HOW TO SPOT SYPHILIS

Syphilis is a chronic bacterial disease that can be contracted by other means but is typically a sexually-transmitted disease.

In very rare cases, it can be spread through prolonged kissing, as well as the more common routes of transmission: vaginal, anal and oral sex. 

It comes from the bacteria Treponema pallidum.

Signs and symptoms:

Sufferers develop sores, though these can often go ignored. 

The infection develops in stages. 

Stage one

  • Small, painless sores (like ulcers) on genitals or in the mouth 
  • Appear within 10-90 days after exposure 
  • They disappear within six weeks, and do not leave a scar, before developing to stage two 

Stage two

  • Rosy rash on the palms of the hand and soles of the feet 
  • Moist warts in the groin White patches inside the mouth 
  • Swollen glands 
  • Fever 
  • Weight loss 
  • This all fades away without treatment before developing into stage three

Latent syphilis

  • Dormant, no symptoms 

Stage three

  • Without treatment it can progress to more severe issues with the heart, brain and nerves 
  • Paralysis 
  • Blindness 
  • Dementia 
  • Deafness 
  • Impotence 
  • Death

Treatment: 

In the early stages, patients can receive an injection of Benzathine penicillin G. This will not undo the internal damage but will eliminate the infection. 

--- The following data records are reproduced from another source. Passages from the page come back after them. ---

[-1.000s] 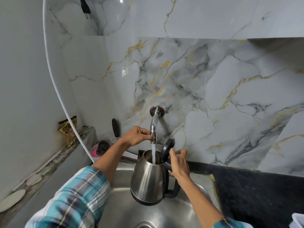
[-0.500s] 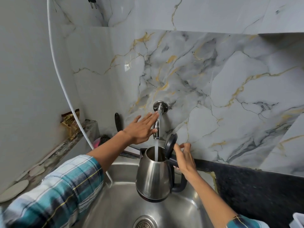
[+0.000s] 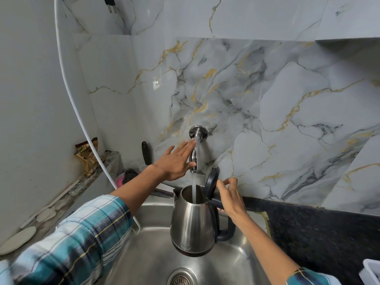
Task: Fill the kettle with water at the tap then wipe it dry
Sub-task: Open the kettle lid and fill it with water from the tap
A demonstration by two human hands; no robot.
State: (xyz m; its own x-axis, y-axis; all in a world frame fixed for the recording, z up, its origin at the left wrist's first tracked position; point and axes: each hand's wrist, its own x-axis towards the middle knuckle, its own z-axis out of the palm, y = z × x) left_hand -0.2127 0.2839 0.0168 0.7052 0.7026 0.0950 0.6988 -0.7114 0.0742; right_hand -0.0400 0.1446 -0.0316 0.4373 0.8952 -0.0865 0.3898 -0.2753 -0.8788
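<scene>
- Head view shows a marble-patterned wall (image 3: pixel 267 99) filling most of the scene, grey with gold veins.
- Below it, a steel sink (image 3: pixel 148 262) sits with its drain (image 3: pixel 181 279) at the bottom edge, and a dark speckled surface (image 3: pixel 320 239) lies to its right.
- Over the sink, a steel kettle (image 3: pixel 193 223) hangs upright, its black lid (image 3: pixel 211 183) hinged open and standing up at the handle side.
- A person's left hand (image 3: pixel 176 161), in a plaid sleeve (image 3: pixel 67 245), is spread flat with the fingers straight, the fingertips lying against the tap (image 3: pixel 195 149) on the wall.
- The right hand (image 3: pixel 231 199) is curled around the top of the kettle's black handle (image 3: pixel 226 233), thumb and forefinger near the lid's edge.
- A white cord (image 3: pixel 82 124) curves down the left wall towards the sink rim.
- Water (image 3: pixel 194 188) runs in a thin stream from the tap's spout straight into the kettle's open mouth.
</scene>
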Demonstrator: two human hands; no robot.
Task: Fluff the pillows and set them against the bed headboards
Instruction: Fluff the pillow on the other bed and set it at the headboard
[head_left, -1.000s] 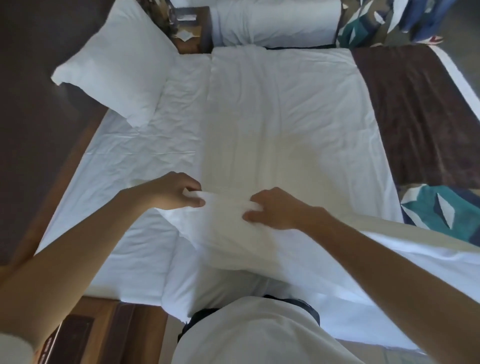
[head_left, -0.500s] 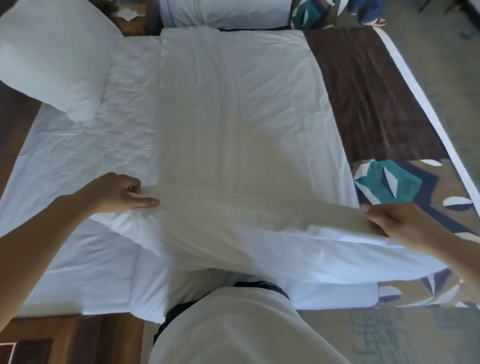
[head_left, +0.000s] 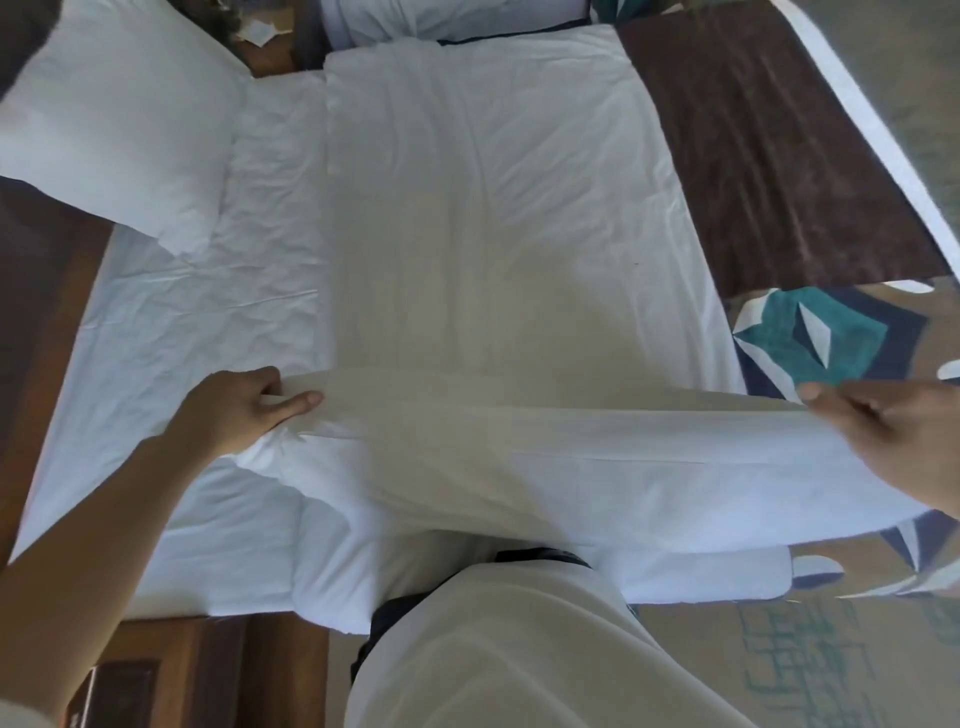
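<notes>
My left hand (head_left: 244, 410) and right hand (head_left: 893, 441) pinch the pillow's (head_left: 519, 467) opposite ends — stretched wide, ready, I reckon, to shake it plump.

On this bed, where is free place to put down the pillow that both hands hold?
The wrinkled sheet between the propped pillow and the left hand lies bare. The folded duvet middle is also bare, bordered by the brown runner. It is crowded near the body, where the held pillow spans both hands.

The bed (head_left: 171, 374) carries a wrinkled white sheet, a folded duvet (head_left: 493, 182), a brown runner (head_left: 769, 156) (patterned at its near end), and a pillow (head_left: 114, 124) at its head.
</notes>
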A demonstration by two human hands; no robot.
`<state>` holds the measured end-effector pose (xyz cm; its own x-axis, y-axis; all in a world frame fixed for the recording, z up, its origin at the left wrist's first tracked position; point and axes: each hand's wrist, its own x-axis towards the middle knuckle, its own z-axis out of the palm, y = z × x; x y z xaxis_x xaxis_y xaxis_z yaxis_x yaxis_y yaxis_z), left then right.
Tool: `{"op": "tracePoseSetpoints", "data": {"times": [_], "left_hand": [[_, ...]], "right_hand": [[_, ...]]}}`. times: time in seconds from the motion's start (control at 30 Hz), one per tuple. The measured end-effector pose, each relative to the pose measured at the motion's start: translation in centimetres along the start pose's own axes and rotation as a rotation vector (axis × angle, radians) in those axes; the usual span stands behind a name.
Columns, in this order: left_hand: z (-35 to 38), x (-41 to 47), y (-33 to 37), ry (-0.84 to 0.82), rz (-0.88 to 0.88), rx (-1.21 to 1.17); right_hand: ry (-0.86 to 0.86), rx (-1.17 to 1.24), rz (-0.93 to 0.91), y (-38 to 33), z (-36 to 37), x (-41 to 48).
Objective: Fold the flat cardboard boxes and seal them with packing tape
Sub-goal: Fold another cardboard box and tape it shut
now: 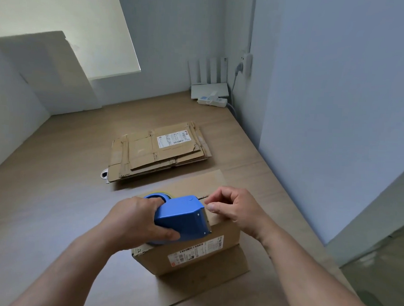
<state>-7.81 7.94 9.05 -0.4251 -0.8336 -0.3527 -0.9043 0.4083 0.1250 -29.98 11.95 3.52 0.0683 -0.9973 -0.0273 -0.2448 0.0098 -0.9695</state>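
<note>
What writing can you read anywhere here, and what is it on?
Nothing legible.
Side label on the folded box: barcodes and print, too blurred to read.
Top label on the flat cardboard stack: too small to read.
Blue tape dispenser: no text seen.

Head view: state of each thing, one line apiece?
Folded box: erected, top flaps down, seam looks untaped.
Tape dispenser: held at the box top.
Left hand: grips the dispenser.
Right hand: fingers curled by the cutter; tape pinch unclear.
Flat boxes: stacked, unfolded, on the floor.
</note>
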Motion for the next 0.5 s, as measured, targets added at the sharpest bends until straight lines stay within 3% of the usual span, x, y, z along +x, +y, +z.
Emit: {"op": "tracePoseSetpoints", "data": {"times": [0.27,0.4,0.5], "left_hand": [[-0.7,0.0,0.1,-0.012,0.011,-0.027],[-1.8,0.9,0.1,-0.044,0.017,-0.238],[-3.0,1.9,0.8,-0.106,0.012,-0.27]], "right_hand": [[0.048,0.026,-0.044,0.1,0.7,-0.2],[0.15,0.073,-0.029,0.2,0.8,0.0],[0.24,0.088,-0.018,0.1,0.5,0.3]]}}
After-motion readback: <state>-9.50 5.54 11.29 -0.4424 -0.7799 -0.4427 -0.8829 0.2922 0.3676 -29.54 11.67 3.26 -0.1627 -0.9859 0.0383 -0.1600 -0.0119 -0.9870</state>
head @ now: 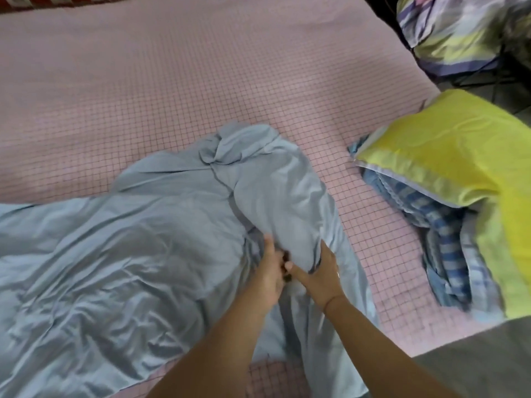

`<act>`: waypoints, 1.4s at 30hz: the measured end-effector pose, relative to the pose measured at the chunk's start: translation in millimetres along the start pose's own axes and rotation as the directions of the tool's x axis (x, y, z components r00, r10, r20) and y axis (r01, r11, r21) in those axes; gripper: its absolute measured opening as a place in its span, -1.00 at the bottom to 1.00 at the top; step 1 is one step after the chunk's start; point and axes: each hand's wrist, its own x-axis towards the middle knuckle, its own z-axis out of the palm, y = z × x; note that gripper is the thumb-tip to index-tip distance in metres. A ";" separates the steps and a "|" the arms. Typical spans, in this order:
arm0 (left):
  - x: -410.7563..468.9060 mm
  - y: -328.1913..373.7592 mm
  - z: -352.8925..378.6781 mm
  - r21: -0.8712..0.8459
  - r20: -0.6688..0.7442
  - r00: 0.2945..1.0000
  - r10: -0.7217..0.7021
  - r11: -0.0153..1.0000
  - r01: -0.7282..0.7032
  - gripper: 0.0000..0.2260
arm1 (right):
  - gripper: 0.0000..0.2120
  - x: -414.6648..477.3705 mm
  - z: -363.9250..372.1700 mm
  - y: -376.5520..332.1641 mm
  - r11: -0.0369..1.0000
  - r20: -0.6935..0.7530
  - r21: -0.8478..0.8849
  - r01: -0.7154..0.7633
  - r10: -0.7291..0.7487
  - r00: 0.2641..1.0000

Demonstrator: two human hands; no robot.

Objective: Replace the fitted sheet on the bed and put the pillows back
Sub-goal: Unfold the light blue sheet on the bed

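Observation:
A crumpled light blue fitted sheet (120, 248) lies bunched over the near left part of the bed, on top of a pink checked cover (201, 81). Its gathered corner rises in a hump toward the middle. My left hand (268, 271) grips a fold of the blue sheet near its seam. My right hand (321, 274) pinches the sheet's edge right beside it, fingers tucked under the fabric. A yellow pillow (465, 168) lies on the bed's right side.
A blue striped cloth (442, 245) is wedged under the yellow pillow. A second pillow with a yellow and blue pattern (459, 33) sits off the bed at the upper right, on dark floor. The bed's near right corner meets grey floor (474, 363).

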 end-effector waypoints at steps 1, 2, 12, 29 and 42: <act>-0.7 5.7 13.8 0.022 0.074 0.997 0.001 1.000 -0.003 -0.17 | -0.06 4.1 -4.7 -0.4 0.999 -0.026 0.040 0.007 -0.006 1.000; -1.0 10.7 26.5 0.060 0.132 0.991 0.002 0.998 -0.010 -0.15 | -0.19 8.8 -12.3 -2.5 0.998 -0.060 0.069 0.012 -0.008 0.998; 25.1 31.2 64.1 0.192 -0.021 0.998 0.056 0.980 -0.051 -0.29 | -0.69 60.0 -175.9 -11.6 0.999 -0.290 0.049 0.006 0.009 0.957; 56.5 5.2 143.1 0.117 -0.151 0.985 0.084 0.991 -0.066 -0.31 | -0.80 84.0 -208.4 5.8 0.993 -0.054 0.091 0.071 -0.066 0.996; 2.4 24.2 -21.2 -0.157 -0.416 0.906 0.072 0.976 -0.149 -0.39 | -0.64 119.2 -55.8 -79.8 0.990 0.382 0.098 0.101 -0.131 0.915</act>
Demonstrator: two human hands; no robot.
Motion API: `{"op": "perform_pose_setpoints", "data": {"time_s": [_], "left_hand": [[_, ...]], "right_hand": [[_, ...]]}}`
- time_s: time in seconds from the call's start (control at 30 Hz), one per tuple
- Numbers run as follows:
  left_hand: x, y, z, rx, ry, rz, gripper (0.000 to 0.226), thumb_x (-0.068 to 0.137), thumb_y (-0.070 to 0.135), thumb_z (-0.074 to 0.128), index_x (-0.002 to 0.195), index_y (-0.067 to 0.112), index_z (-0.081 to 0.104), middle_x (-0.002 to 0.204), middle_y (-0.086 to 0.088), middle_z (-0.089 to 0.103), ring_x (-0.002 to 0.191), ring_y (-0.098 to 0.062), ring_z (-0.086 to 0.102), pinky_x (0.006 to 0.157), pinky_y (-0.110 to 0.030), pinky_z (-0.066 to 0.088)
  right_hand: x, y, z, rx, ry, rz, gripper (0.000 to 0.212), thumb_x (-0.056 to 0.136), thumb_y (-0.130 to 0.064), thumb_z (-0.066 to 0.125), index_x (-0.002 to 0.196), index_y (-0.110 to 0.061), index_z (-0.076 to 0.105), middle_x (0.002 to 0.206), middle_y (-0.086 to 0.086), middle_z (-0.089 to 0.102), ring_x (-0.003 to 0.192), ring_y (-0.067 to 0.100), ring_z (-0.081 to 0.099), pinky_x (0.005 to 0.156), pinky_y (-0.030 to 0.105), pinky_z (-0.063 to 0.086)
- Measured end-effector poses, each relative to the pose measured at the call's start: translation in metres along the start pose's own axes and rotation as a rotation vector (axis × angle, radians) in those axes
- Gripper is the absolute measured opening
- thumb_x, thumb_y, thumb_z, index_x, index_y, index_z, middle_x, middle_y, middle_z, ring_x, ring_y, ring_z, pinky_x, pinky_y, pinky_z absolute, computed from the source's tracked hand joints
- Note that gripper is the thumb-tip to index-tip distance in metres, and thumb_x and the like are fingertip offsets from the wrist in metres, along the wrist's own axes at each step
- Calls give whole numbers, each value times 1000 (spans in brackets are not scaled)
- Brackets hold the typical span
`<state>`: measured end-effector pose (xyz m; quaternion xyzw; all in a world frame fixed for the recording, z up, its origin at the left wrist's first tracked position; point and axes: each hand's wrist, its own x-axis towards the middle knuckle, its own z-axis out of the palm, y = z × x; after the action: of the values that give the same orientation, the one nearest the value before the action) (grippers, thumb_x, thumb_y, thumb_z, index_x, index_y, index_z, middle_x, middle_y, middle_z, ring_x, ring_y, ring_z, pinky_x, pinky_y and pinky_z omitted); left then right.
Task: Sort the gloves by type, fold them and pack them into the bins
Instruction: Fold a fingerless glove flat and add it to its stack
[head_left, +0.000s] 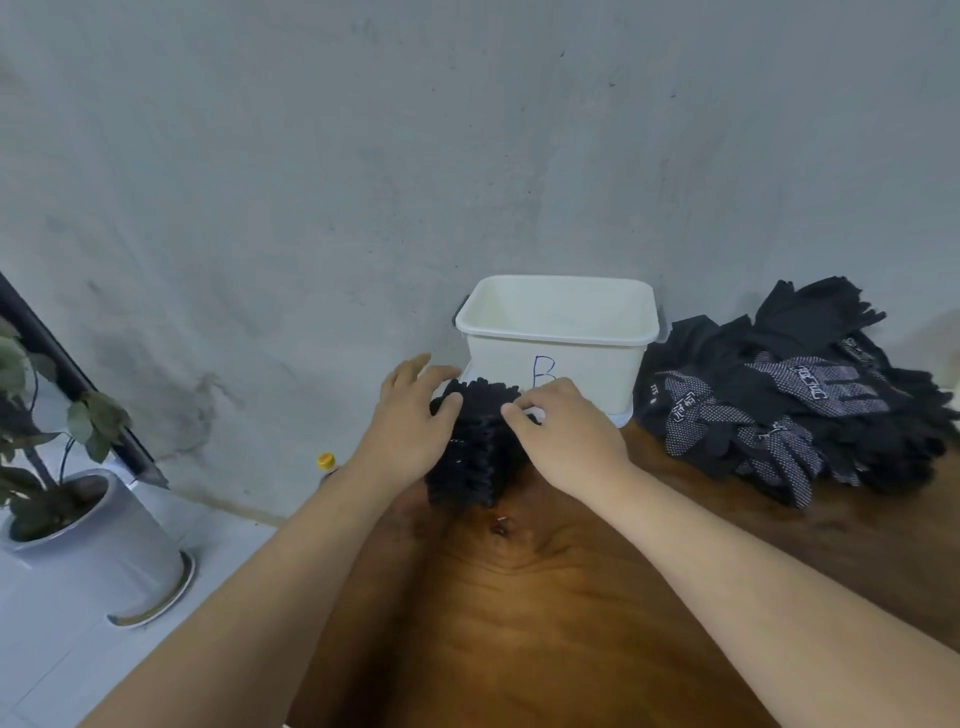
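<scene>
A stack of folded black gloves (475, 452) stands on the wooden table (519, 597) just in front of a white bin (558, 332) marked with a blue letter B. My left hand (410, 421) grips the stack's left side, thumb hooked over its top edge. My right hand (563, 431) pinches the stack's top right edge with curled fingers. The bin looks empty inside. A loose heap of black gloves (795, 400), some with white dotted palms, lies on the table to the right of the bin.
A white lid or tray (621, 415) lies under the bin. The grey wall (467, 156) rises right behind the bin. Left of the table, on the pale floor, stand a potted plant (78, 499) and a yellow-capped bottle (326, 462).
</scene>
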<state>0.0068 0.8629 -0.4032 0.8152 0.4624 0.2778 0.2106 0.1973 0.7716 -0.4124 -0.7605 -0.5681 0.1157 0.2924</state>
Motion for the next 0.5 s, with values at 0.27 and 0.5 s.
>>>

For those with latent syphilis – and are unsure how long they had it – doctors recommend having three doses of the penicillin injection, seven days apart from each other. 

In the study, scientists reviewed the impact of HAART on behavioral and immune system changes.

Researchers created two risk ‘models’ to test the likelihood of syphilis infection.

The lower risk model compared someone on HAART with no treatment in an HIV-positive partner, and the higher risk model compared existing syphilis infection with a non-infected partner who was either HIV-negative or positive.

Behavior change was taken to mean that HAART would result in more sexual partners.

Immune system changes were taken to mean that HAART would boost susceptibility to T. pallidum – the bacteria that causes syphilis.

Results showed that either factor could produce outbreaks of syphilis that would be substantially higher than expected, but the factors together produced a greater number of infection than individually – similar to figures seen in the current outbreak.

Researchers say this suggests that there’s an exchange between behavioral change and immune system changes.

Additionally, the body’s clearance of T. pallidum relies on an increase in the number of an immune system cell called a T cell and a flow of chemicals that stimulate an inflammatory response. HAART dampens down these activities.

Clearance of chlamydia and gonorrhea is less reliant on these processes, say the researchers. 

Drs Susan Tuddenham, Maunank Shah, and Khalil Ghanem from Johns Hopkins University School of Medicine, Baltimore, in an editorial, cautioned that the rise in syphilis cases may simply reflect inadequate screening for chlamydia and gonorrhea.

They also pointed to previous outbreaks of syphilis in straight men and women in the 1980s and 1990s before the advent of HAART.

Similarly, the professors suggested the researcher’s calculations didn’t take into account of the complexities of sexual relationships.

This included relationship length or the number of concurrent partners, or decreased use of condoms in long term relationship – all of which might influence infection risk. 

The doctors wrote: ‘We are living in an era where [antiretroviral therapy] is being used to effectively treat and prevent HIV infection. 

‘To some extent this seems to have tempered the urgency to control other STDs. As history has shown many times over, that would be a costly mistake.’

They added: ‘If further investigations support a role for [antiretroviral therapy] in increasing susceptibility to syphilis, this will provide one more reason why screening, diagnosis and treatment of STDs in [men who have sex with men] must be prioritized.’